## TRY IT
Your answer is the lines below, exactly, from the one that contains "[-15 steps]" through the one that contains "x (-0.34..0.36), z", both included.

═══

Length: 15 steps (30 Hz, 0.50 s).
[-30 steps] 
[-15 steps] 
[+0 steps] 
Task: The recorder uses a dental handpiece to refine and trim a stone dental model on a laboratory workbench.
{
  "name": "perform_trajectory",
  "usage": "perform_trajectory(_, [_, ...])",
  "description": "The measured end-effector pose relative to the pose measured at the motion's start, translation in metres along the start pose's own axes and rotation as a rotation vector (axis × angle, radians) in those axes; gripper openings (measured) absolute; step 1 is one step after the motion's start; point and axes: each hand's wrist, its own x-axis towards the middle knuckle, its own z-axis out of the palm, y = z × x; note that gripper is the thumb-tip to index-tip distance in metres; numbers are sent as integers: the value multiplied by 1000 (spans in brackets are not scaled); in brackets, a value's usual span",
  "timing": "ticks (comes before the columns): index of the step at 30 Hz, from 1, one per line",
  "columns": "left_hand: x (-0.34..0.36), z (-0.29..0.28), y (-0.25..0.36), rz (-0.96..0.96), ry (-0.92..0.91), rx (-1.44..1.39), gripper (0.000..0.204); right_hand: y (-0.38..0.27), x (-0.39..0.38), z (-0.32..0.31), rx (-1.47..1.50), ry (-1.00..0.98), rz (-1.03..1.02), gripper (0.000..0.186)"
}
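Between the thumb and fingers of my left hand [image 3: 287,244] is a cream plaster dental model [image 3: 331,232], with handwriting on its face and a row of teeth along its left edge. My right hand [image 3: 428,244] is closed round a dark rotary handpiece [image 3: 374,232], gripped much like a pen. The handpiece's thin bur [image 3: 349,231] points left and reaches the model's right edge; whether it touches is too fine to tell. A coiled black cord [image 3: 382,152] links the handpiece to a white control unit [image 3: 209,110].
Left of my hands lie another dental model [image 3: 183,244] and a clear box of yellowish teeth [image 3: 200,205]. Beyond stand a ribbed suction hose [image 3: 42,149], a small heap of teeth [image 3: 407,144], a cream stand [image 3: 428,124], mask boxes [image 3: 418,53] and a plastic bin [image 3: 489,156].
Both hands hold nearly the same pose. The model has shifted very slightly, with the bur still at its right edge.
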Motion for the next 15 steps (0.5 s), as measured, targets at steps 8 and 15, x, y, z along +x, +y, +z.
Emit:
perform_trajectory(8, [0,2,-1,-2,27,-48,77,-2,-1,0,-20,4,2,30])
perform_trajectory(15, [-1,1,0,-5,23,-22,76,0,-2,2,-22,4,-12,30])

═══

## TASK ANSWER
[-15 steps] 
[+0 steps] 
Task: The recorder uses a dental handpiece to refine and trim a stone dental model on a laboratory workbench.
{
  "name": "perform_trajectory",
  "usage": "perform_trajectory(_, [_, ...])",
  "description": "The measured end-effector pose relative to the pose measured at the motion's start, translation in metres along the start pose's own axes and rotation as a rotation vector (axis × angle, radians) in those axes; gripper openings (measured) absolute; step 1 is one step after the motion's start; point and axes: each hand's wrist, its own x-axis towards the middle knuckle, its own z-axis out of the palm, y = z × x; note that gripper is the thumb-tip to index-tip distance in metres; numbers are sent as integers: the value multiplied by 1000 (spans in brackets are not scaled); in brackets, a value's usual span",
  "timing": "ticks (comes before the columns): index of the step at 30 Hz, from 1, one per line",
  "columns": "left_hand: x (-0.34..0.36), z (-0.29..0.28), y (-0.25..0.36), rz (-0.96..0.96), ry (-0.92..0.91), rx (-1.44..1.39), gripper (0.000..0.204); right_hand: y (-0.38..0.27), x (-0.39..0.38), z (-0.32..0.31), rx (-1.47..1.50), ry (-1.00..0.98), rz (-1.03..1.02), gripper (0.000..0.186)"

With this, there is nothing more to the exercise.